2. **High-Performing Types:** Type 6 is the strongest performer, achieving near-perfect accuracy (97.0%) at length 2 and maintaining >96% for longer lengths. Type 2 also shows excellent performance, peaking at 95.7%.
3. **Length Specialization:** Type 5 is unique, with data only for lengths 7 through 11. This may indicate a task category inherently associated with longer sequences.
4. **General Trend:** For most types (1, 3, 6, 7), accuracy improves as the "Length" value increases from 0 or 1. Performance often peaks around length 3 or 4 before plateauing or slightly declining.
5. **Sparse Data Grid:** The heatmap is not a complete matrix. The absence of data for certain (Type, Length) pairs (e.g., Type 1 at length 5, Type 2 at length 0) is a significant feature of the dataset.
### Interpretation
This heatmap provides a diagnostic view of the Qwen-2.5 1.5B model's capabilities on a "Long-to-Short" task, which likely involves condensing or summarizing information. The "Type" axis probably represents different categories or formats of this task (e.g., summarizing a paragraph vs. extracting a key phrase), while "Length" could refer to the input length, output length, or a complexity parameter.
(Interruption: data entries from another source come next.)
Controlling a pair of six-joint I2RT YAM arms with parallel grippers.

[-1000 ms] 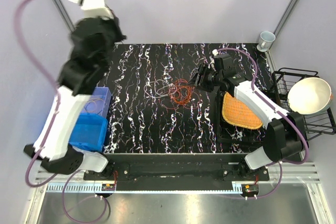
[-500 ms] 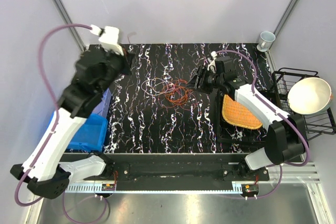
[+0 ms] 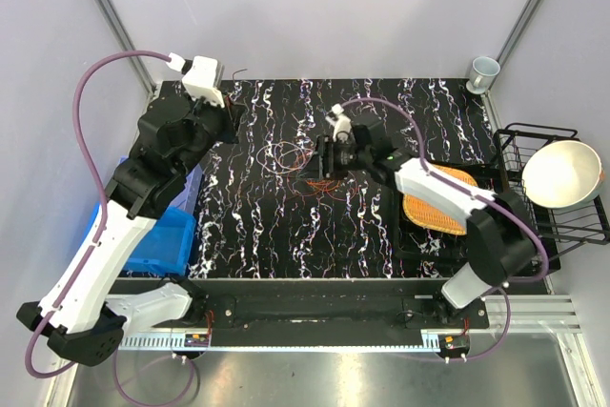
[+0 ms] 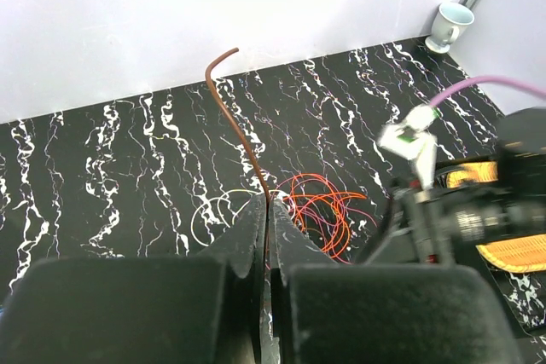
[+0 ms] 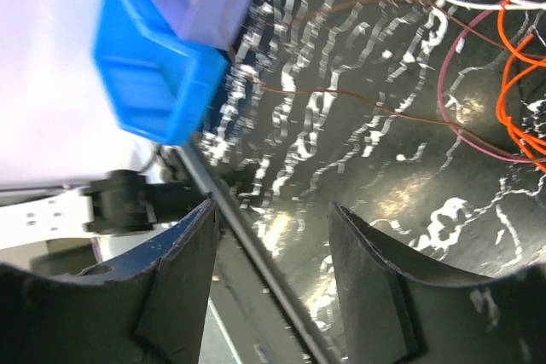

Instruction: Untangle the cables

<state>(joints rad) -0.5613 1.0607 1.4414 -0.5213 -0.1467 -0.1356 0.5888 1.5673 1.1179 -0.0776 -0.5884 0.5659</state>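
Pinching a brown wire that sticks up, L fingers clenched on it, R fingers spread (nothing btwn them) by cables, tangled mid bench.

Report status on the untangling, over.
Left gripper shut on brown wire, off the table. Right gripper open, low by cable tangle. Right arm hides part of tangle from above.
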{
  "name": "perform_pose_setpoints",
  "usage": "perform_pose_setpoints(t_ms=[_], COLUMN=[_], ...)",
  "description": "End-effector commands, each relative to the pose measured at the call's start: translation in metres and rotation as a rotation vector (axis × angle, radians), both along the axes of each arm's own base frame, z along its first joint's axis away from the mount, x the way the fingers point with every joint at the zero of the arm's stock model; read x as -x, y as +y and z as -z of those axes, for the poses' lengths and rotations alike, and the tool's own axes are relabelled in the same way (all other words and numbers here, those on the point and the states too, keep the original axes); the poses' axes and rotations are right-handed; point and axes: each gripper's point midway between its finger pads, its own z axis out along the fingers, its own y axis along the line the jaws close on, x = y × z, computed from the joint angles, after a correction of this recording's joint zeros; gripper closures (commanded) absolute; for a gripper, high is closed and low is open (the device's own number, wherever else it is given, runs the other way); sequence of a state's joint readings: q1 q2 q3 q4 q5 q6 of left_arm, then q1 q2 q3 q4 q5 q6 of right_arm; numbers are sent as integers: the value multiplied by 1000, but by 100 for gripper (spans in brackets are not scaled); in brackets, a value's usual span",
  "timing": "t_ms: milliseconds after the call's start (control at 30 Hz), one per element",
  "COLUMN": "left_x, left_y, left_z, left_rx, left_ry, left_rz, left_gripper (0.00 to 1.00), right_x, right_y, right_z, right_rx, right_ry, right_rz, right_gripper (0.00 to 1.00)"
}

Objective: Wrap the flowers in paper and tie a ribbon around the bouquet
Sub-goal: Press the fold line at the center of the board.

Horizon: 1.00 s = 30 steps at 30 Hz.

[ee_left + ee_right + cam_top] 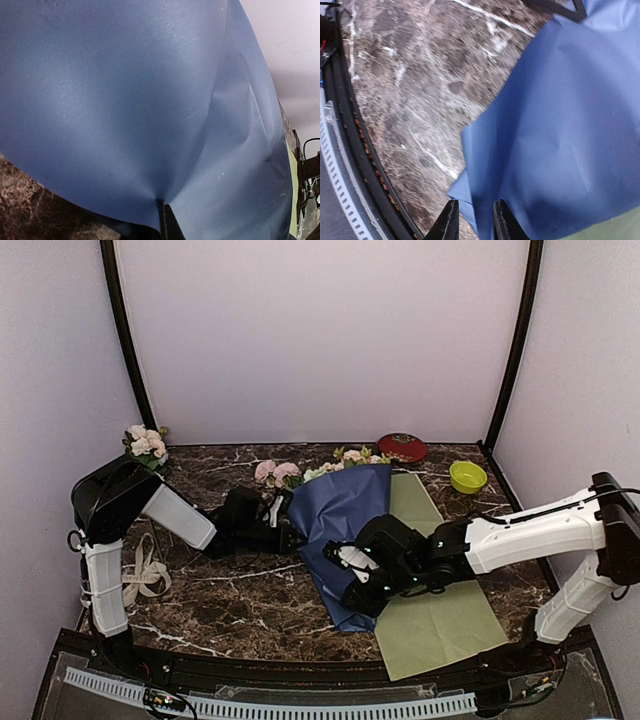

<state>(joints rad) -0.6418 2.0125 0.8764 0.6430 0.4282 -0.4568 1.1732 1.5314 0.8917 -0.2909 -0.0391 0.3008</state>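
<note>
I am reading no words, numbers or signs anywhere; the ribbon is showing too small.

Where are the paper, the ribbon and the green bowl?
paper (345, 505): top view, middle of its dark blue face.
ribbon (148, 575): top view, on its loose cream loops.
green bowl (467, 485): top view, on its near wall.

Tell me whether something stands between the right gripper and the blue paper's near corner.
Nothing visible does. The paper has its near corner right at the right gripper, jaws apart, over the marble table.
</note>
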Motion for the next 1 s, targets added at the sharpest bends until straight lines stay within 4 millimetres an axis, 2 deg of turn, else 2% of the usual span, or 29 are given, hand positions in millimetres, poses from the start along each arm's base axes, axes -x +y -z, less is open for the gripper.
perform_pose_setpoints(t_ms=[0, 67, 100, 167, 233, 333, 433, 533, 600, 700, 800, 967], left_x=[-2, -2, -2, -1, -1, 0, 0, -2, -3, -5, -8, -11], left_y=[11, 11, 11, 11, 12, 12, 12, 13, 14, 15, 16, 15], left_z=[0, 1, 1, 1, 1, 2, 1, 1, 2, 2, 0, 0], left_rx=[-55, -56, -55, -53, -51, -52, -54, -51, -50, -54, -58, -77], left_ry=[-24, -25, -27, -24, -22, -25, -24, -23, -26, -29, -37, -51], left_rz=[-25, -23, -22, -20, -18, -17, -16, -23, -27, -32, -32, -25], left_gripper=[100, 100, 100, 100, 100, 100, 100, 100, 100, 100, 100, 100], right_x=[9, 18, 16, 0, -23, -44, -47, -48, -38, -8, 18, 42], right_y=[35, 38, 36, 29, 23, 30, 41, 38, 40, 47, 42, 21], right_z=[-43, -66, -77, -86, -83, -57, -20, 19, 36, 54, 71, 77], right_rx=[-154, -243, -279, -317, -303, -187, -85, -2, 19, 15, 45, 103], right_ry=[-28, -22, -33, -61, -96, -104, -55, -40, -13, 39, 96, 100], right_rz=[-143, -195, -189, -116, -23, 44, 22, 15, -27, -122, -177, -232], right_gripper=[73, 63, 61, 61, 68, 80, 88, 90, 91, 91, 91, 91])
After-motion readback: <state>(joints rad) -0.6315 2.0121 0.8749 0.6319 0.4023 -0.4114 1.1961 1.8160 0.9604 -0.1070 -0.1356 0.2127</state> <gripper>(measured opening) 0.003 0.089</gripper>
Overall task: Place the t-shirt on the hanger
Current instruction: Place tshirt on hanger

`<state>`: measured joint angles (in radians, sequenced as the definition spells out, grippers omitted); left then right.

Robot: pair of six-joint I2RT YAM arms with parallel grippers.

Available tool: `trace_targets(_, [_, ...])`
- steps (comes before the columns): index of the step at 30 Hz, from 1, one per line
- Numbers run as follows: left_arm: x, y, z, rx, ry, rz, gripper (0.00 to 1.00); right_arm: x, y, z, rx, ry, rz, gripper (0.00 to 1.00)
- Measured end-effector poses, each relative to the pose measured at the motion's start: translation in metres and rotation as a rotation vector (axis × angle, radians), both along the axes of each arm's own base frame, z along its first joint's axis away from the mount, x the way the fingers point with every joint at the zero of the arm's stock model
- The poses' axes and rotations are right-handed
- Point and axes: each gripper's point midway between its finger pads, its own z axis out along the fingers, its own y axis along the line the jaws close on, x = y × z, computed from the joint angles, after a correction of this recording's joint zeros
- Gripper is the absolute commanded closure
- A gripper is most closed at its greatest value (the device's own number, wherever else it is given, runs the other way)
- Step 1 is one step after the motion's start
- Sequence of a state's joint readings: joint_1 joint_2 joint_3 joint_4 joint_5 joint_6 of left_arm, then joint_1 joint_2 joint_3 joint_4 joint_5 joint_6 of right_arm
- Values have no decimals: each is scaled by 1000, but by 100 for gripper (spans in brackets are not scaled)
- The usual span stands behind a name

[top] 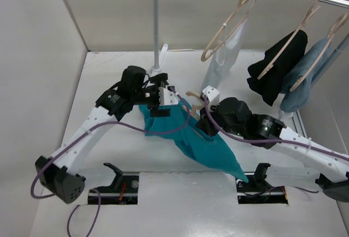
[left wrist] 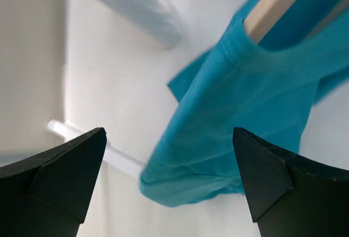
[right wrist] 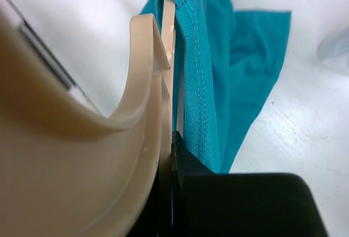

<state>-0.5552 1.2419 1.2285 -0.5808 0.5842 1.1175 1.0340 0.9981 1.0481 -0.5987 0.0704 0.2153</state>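
The teal t-shirt (top: pixel 203 145) hangs in mid-air between the two arms, its lower end trailing toward the near right of the table. The beige hanger (top: pixel 193 95) is inside it, with only the hook showing above the cloth. My right gripper (top: pixel 204 110) is shut on the hanger (right wrist: pixel 143 78) near its neck, with the t-shirt's stitched hem (right wrist: pixel 203 73) beside the finger. In the left wrist view one hanger arm (left wrist: pixel 277 1) pokes into the t-shirt (left wrist: pixel 229 111). My left gripper (left wrist: pixel 169 134) is open wide, with the cloth beyond the fingertips and nothing between them. It sits at the shirt's upper left (top: pixel 162 106).
A rail at the back right carries hangers with a white garment (top: pixel 226 51), a black one (top: pixel 277 69) and a grey-blue one (top: pixel 303 80). A vertical pole (top: pixel 156 24) stands behind the left gripper. Two black brackets (top: pixel 116 176) (top: pixel 259 176) sit at the near edge.
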Motion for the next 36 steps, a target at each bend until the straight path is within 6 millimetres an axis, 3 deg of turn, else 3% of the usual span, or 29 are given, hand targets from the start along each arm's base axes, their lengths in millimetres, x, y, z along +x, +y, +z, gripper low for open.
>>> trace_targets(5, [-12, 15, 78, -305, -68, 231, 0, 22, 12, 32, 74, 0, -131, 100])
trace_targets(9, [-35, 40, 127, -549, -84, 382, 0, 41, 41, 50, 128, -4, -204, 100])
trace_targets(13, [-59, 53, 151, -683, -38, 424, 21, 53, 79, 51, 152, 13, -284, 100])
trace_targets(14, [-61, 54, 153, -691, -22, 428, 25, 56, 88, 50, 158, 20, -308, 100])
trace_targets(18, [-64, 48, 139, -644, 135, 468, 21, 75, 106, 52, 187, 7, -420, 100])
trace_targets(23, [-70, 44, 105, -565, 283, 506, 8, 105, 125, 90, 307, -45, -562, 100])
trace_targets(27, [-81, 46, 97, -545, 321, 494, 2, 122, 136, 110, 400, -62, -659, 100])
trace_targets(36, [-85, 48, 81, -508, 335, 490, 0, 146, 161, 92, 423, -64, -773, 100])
The data suggests the model's performance is highly dependent on both the task type and the length parameter. The complete failure at Length 0 for several types indicates a fundamental limitation or a specific edge case in the model's design or training for those scenarios. The strong performance of Types 2 and 6 identifies them as areas of relative strength. The isolated data for Type 5 hints at a specialized subset of the task.
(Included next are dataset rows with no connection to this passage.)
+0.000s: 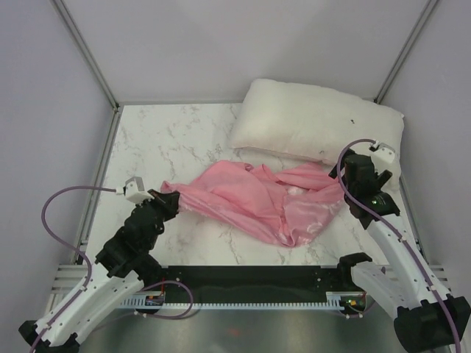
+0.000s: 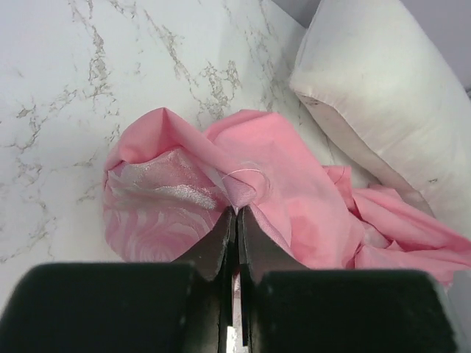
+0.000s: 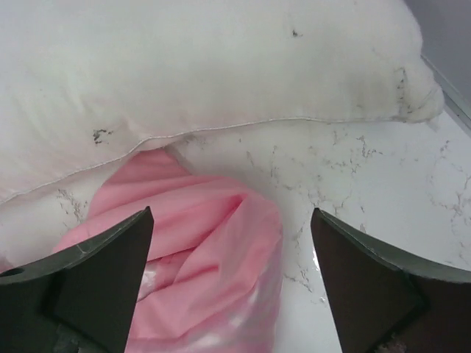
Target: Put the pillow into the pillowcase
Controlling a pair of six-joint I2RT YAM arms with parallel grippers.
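The pillowcase (image 1: 257,200) lies crumpled just beside the pillow (image 1: 316,121), its opening lost in folds. The pillow lies outside it. The left gripper (image 2: 235,213) clenches its edge. The right gripper (image 3: 232,250) hangs released near the pillow.

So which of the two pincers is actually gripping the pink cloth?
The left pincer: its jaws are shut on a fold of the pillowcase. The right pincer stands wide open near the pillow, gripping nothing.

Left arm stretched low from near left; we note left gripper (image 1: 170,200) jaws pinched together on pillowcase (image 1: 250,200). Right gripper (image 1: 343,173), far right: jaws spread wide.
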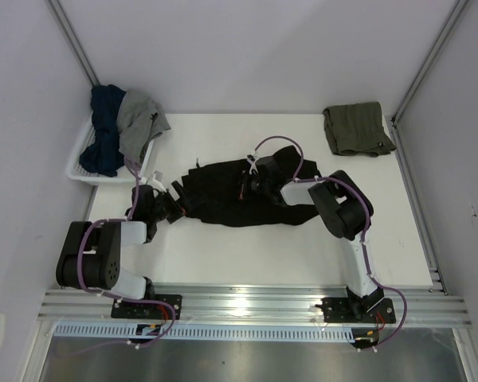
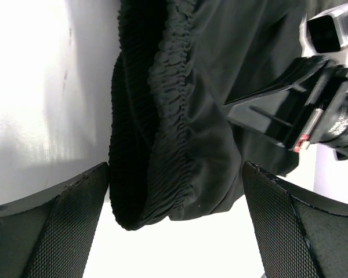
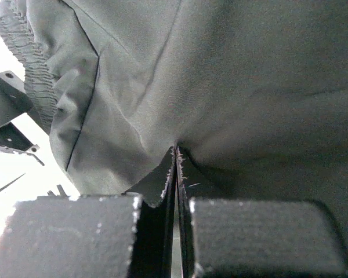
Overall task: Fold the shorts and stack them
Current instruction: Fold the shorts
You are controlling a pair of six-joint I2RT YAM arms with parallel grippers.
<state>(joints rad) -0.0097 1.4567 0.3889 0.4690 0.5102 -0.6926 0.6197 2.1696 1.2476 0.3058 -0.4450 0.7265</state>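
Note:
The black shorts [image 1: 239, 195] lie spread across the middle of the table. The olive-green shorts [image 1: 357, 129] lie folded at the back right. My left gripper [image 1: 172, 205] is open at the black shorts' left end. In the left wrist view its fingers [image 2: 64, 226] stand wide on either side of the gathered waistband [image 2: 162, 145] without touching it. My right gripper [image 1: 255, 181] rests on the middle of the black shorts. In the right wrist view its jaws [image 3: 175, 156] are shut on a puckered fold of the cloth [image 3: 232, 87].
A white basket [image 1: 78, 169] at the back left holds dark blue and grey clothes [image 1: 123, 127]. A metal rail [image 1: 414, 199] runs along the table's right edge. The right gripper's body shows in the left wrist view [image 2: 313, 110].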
Overall, the chart reveals that the model is not uniformly proficient. Its accuracy is contingent on the specific combination of task type and length, with clear patterns of strength (high accuracy at moderate lengths for certain types) and weakness (failure at minimal lengths). This information would be crucial for developers to understand the model's boundaries and guide further fine-tuning or evaluation.